Austin Peter C, Stuart Elizabeth A
1 Institute for Clinical Evaluative Sciences, Toronto, Ontario, Canada.
2 Institute of Health Management, Policy and Evaluation, University of Toronto.
Stat Methods Med Res. 2017 Aug;26(4):1654-1670. doi: 10.1177/0962280215584401. Epub 2015 Apr 30.
There is increasing interest in estimating the causal effects of treatments using observational data. Propensity-score matching methods are frequently used to adjust for differences in observed characteristics between treated and control individuals in observational studies. Survival or time-to-event outcomes occur frequently in the medical literature, but the use of propensity score methods in survival analysis has not been thoroughly investigated. This paper compares two approaches for estimating the Average Treatment Effect (ATE) on survival outcomes: Inverse Probability of Treatment Weighting (IPTW) and full matching.
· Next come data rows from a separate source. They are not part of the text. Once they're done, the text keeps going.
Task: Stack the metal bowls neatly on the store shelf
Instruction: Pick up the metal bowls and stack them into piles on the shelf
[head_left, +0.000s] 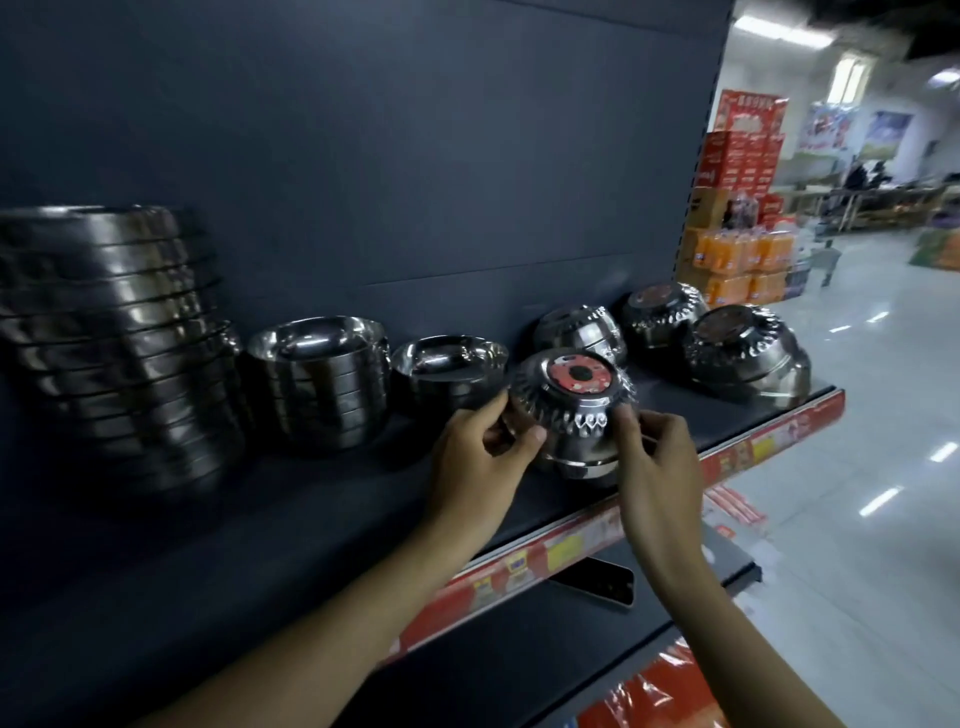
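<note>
Both hands are on one thing here: the left hand (483, 457) and right hand (660, 467) pinch opposite sides of an upside-down embossed steel bowl (569, 402), red sticker on its base facing up. It sits on top of another inverted bowl (576, 467) near the front of the dark shelf (311, 519). My guess is it's two-handed so it lands centred. Three more inverted bowls (743, 358) wait further right, not nested yet. The plain upright stacks (322, 384) on the left look tidy already.
</note>
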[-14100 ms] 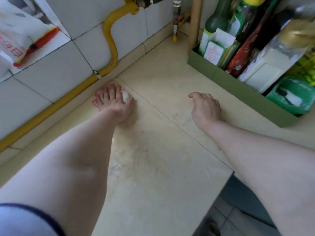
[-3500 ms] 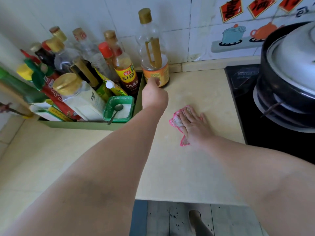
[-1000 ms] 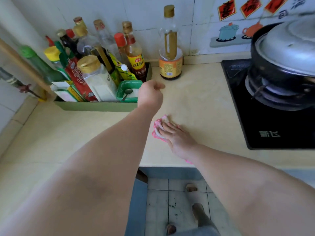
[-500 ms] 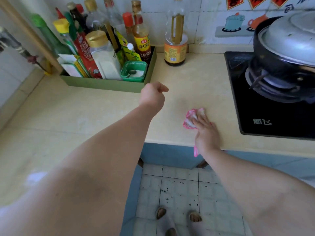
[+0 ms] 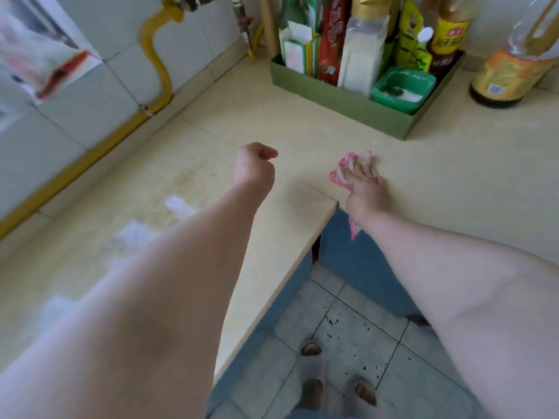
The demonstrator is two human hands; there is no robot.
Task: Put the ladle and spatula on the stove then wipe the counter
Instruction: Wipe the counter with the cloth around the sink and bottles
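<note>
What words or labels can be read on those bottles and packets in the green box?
Nothing reads in full; the picture is motion-blurred.
Yellow-labelled bottle in the green box: red characters, too blurred to quote.
Red packet: pale characters, unreadable.
Large bottle beside the box: orange label with a barcode patch, text too small.
Wall poster: red marks, blurred.

Pale grey wall tiles [image 5: 90, 95] back the corner, with a yellow pipe [image 5: 152, 49] running along them. Grey floor tiles [image 5: 357, 337] below carry dark specks, beside blue cabinet fronts [image 5: 360, 267].
</note>
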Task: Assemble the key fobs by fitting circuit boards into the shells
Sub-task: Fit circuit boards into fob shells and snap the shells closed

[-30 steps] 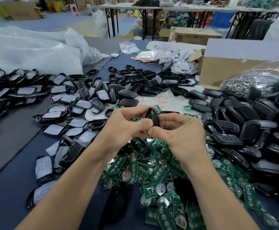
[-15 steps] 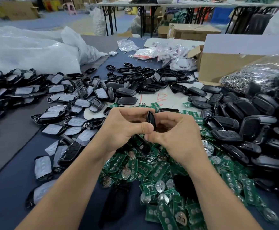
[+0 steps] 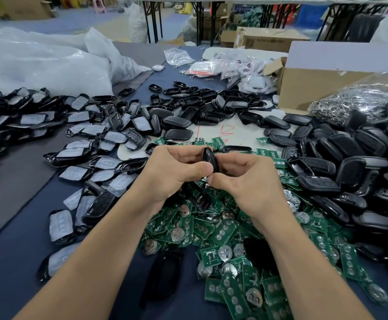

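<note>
Our left hand [image 3: 172, 172] and right hand [image 3: 246, 179] pinch one glossy, rounded black key fob [image 3: 210, 158] edge-on above flat green circuit boards [image 3: 223, 239].

A glossy black key fob [image 3: 210, 159] stands edge-on just above the frame's centre, pinched between the left hand [image 3: 172, 174] and the right hand [image 3: 250, 183], its rounded end up. Below it, green circuit boards [image 3: 223, 239] with round silver battery clips lie heaped from the centre to the lower right. Closed black shells [image 3: 350, 172] are piled along the right edge. Shell halves with pale grey pads [image 3: 73, 139] are scattered across the left.
</note>
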### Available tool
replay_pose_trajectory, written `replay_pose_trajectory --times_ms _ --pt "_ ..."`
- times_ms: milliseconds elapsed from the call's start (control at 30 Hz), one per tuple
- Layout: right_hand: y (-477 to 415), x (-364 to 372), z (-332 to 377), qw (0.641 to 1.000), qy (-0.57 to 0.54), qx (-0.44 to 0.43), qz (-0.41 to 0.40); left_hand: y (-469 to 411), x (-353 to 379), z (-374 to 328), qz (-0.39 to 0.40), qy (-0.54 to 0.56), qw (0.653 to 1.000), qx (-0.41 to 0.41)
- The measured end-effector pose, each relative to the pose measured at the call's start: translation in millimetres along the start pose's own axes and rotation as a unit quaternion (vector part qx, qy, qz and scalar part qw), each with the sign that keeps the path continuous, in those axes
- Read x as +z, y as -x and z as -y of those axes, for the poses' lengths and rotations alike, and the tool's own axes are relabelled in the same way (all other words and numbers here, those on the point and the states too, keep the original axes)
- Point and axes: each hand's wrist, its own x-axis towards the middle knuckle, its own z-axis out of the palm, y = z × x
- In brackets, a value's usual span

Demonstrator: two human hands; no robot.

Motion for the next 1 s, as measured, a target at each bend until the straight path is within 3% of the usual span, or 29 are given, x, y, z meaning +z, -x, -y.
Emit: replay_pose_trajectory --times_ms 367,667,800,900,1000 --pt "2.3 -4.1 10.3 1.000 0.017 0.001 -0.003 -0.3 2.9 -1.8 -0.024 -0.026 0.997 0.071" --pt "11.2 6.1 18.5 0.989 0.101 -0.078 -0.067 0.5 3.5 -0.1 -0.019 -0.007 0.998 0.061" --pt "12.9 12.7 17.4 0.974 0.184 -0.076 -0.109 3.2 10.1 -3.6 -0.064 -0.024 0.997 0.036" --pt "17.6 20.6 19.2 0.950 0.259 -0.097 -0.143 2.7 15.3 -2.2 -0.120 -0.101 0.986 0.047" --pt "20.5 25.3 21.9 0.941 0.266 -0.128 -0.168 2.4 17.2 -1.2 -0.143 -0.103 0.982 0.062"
The performance of these methods was compared in an extensive set of simulations that varied the extent of confounding and the amount of misspecification of the propensity score model. We found that both IPTW and full matching resulted in estimation of marginal hazard ratios with negligible bias when the ATE was the target estimand and the treatment-selection process was weak to moderate. However, when the treatment-selection process was strong, both methods resulted in biased estimation of the true marginal hazard ratio, even when the propensity score model was correctly specified. When the propensity score model was correctly specified, bias tended to be lower for full matching than for IPTW. The reasons for these biases and for the differences between the two methods appeared to be due to some extreme weights generated for each method. Both methods tended to produce more extreme weights as the magnitude of the effects of covariates on treatment selection increased. Furthermore, more extreme weights were observed for IPTW than for full matching. However, the poorer performance of both methods in the presence of a strong treatment-selection process was mitigated by the use of IPTW with restriction and full matching with a caliper restriction when the propensity score model was correctly specified.
利用观察性数据估计治疗的因果效应正受到越来越多的关注。倾向得分匹配方法经常用于调整观察性研究中治疗组和对照组个体在观察特征上的差异。生存或事件发生时间结局在医学文献中经常出现,但倾向得分方法在生存分析中的应用尚未得到充分研究。本文比较了两种估计生存结局平均治疗效应(ATE)的方法:逆概率治疗加权法(IPTW)和完全匹配法。在一系列广泛的模拟中比较了这些方法的性能,这些模拟改变了混杂程度和倾向得分模型的误设量。我们发现,当ATE是目标估计量且治疗选择过程为弱到中度时,IPTW和完全匹配法都能得到偏差可忽略不计的边际风险比估计值。然而,当治疗选择过程较强时,即使倾向得分模型设定正确,两种方法都会导致对真实边际风险比的有偏估计。当倾向得分模型设定正确时,完全匹配法的偏差往往比IPTW法更低。这些偏差以及两种方法之间差异的原因似乎是由于每种方法产生的一些极端权重。随着协变量对治疗选择影响程度的增加,两种方法都倾向于产生更极端的权重。此外,观察到IPTW法比完全匹配法产生的极端权重更多。然而,当倾向得分模型设定正确时,通过使用受限的IPTW法和带卡尺限制的完全匹配法,两种方法在治疗选择过程较强时表现较差的情况得到了缓解。